● **Task prompt**: Every line below between the one holding "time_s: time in" and the one holding "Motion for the", inclusive, should be copied exactly, and no other line.
* * *
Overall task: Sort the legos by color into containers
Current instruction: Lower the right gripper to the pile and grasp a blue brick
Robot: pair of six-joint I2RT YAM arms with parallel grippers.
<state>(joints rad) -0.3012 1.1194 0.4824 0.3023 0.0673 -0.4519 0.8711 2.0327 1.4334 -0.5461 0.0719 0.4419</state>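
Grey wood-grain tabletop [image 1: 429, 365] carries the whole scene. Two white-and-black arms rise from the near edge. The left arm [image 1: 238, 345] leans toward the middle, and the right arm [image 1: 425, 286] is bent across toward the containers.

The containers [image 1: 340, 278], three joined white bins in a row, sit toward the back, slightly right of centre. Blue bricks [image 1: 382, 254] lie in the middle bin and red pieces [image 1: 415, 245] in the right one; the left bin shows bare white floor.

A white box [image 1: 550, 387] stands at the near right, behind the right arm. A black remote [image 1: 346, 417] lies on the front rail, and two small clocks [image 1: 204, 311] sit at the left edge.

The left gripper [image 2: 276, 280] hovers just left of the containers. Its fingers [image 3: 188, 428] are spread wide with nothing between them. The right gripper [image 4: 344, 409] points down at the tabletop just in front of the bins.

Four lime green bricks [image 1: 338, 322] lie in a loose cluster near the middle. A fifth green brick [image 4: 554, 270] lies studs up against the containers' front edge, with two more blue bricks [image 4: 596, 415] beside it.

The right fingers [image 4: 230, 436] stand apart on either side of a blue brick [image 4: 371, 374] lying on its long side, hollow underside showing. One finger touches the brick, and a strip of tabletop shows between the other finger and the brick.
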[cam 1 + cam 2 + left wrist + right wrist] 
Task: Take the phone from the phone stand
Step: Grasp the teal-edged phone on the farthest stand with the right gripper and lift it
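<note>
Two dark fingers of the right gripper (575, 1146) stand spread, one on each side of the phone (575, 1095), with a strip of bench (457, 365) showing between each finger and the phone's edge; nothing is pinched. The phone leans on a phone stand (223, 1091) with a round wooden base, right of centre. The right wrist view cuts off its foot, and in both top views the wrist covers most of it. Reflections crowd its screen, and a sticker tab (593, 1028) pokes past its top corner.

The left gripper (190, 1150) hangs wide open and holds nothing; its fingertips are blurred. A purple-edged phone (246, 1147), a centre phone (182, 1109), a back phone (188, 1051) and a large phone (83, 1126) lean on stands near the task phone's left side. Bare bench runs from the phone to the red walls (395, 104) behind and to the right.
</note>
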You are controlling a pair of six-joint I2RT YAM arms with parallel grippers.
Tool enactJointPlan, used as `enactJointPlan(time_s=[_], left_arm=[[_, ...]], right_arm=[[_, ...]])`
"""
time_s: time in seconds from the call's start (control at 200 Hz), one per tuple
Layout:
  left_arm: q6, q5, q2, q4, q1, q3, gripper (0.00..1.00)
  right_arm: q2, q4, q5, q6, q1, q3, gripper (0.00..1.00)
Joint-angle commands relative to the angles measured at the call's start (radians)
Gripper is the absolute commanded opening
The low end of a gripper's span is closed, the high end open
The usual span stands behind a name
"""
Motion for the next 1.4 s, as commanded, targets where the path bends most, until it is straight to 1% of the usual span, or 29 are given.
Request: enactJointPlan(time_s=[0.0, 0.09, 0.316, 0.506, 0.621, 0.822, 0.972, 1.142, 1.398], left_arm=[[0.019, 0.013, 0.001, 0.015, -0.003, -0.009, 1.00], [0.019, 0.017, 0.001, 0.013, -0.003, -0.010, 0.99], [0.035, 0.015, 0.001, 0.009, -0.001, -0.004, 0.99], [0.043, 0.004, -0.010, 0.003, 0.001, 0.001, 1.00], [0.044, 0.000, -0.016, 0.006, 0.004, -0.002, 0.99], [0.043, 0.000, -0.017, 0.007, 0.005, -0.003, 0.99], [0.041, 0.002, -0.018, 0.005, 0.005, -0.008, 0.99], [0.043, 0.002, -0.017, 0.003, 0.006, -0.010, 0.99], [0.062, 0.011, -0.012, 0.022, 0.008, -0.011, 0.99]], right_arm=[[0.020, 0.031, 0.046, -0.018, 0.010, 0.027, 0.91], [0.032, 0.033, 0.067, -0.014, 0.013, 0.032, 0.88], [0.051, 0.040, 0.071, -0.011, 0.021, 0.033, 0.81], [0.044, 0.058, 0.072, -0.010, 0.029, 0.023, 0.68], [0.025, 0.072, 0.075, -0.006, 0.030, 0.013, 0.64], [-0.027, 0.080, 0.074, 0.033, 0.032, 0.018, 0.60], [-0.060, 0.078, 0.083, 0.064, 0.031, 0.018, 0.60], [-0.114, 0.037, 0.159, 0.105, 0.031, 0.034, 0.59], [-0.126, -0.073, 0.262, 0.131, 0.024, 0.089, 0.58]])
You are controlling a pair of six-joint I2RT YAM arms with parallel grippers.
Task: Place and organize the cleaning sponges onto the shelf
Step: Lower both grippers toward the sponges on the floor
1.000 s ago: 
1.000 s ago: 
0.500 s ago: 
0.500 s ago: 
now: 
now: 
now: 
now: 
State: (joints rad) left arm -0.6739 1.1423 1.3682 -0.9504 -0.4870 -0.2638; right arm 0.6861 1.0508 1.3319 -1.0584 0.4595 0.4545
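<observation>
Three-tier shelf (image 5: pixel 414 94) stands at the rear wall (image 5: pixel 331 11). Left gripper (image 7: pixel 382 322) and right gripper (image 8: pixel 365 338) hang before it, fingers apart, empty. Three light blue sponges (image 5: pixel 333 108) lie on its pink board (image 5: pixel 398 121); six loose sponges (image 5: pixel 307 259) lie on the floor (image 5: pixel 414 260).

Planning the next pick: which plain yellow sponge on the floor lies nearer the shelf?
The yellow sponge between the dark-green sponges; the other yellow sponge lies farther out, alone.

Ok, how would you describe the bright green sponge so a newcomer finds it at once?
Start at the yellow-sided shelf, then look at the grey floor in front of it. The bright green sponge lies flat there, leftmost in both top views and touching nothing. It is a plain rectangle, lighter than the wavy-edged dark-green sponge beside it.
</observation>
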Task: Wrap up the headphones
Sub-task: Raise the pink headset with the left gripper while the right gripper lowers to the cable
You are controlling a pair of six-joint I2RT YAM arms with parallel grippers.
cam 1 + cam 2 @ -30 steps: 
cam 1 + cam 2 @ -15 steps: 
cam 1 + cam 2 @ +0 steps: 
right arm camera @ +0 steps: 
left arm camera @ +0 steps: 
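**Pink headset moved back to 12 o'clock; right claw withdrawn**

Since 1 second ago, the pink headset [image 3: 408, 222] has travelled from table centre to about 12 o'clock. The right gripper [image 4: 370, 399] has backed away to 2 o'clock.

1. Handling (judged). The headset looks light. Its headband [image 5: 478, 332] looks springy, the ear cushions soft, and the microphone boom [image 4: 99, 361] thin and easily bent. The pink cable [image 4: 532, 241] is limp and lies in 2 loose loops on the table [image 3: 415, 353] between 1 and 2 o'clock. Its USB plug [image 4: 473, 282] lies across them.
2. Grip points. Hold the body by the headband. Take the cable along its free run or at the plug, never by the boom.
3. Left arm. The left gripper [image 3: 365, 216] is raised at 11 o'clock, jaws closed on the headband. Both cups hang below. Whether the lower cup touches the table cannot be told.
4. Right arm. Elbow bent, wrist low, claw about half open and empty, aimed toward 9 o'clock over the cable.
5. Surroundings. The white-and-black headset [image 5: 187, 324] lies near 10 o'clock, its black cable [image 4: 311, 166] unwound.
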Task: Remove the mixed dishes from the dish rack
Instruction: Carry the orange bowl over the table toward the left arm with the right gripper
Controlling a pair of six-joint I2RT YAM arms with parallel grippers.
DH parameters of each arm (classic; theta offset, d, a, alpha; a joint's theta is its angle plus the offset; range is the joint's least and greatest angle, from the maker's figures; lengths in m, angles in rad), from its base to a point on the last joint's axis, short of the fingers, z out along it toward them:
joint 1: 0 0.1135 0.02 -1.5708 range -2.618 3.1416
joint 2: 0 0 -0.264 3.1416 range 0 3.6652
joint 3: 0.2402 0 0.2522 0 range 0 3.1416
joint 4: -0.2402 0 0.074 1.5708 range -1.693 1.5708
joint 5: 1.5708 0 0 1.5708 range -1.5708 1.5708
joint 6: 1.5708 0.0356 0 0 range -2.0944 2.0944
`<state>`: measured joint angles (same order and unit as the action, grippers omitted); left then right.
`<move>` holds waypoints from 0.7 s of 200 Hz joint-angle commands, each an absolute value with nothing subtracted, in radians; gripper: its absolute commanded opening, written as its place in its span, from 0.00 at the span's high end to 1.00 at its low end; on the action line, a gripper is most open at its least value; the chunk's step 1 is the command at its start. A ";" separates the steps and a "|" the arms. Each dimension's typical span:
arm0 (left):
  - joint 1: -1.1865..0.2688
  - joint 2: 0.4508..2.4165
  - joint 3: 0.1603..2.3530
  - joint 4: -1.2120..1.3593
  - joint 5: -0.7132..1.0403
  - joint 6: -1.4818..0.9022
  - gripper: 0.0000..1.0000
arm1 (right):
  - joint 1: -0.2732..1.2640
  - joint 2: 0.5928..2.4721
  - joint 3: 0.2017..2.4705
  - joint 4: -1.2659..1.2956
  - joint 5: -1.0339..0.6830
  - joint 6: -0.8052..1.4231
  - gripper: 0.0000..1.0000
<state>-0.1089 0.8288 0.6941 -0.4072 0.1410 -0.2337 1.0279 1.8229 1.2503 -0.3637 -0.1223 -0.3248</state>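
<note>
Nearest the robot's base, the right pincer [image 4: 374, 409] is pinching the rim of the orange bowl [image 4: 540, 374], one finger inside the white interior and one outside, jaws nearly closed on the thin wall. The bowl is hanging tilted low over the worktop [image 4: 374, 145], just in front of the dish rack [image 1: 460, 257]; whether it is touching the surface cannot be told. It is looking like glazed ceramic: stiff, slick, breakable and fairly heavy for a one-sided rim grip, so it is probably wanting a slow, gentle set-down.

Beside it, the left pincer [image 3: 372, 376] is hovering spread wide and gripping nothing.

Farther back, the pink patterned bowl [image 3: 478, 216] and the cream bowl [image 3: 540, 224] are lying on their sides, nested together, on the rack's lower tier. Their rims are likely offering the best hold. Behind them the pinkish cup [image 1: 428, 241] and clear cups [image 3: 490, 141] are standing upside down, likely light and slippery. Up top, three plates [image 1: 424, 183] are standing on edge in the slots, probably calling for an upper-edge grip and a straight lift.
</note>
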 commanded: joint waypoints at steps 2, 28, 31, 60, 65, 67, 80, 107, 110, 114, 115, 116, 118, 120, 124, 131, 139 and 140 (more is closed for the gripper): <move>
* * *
● **Solution to this problem**:
time_s: time in seconds from the call's start (control at 200 Hz), one per tuple
Layout:
  left_arm: q6, q5, q2, q4, q1, q3, gripper (0.00..1.00)
  right_arm: q2, q4, q5, q6, q1, q3, gripper (0.00..1.00)
Joint-angle commands relative to the angles measured at the call's start (radians)
Gripper is the absolute commanded opening
The low end of a gripper's span is closed, the high end open
The usual span stands behind a name
"""
Motion for the next 1.4 s, as commanded, targets where the path bends most, until it is straight to 1% of the usual span, or 29 are given.

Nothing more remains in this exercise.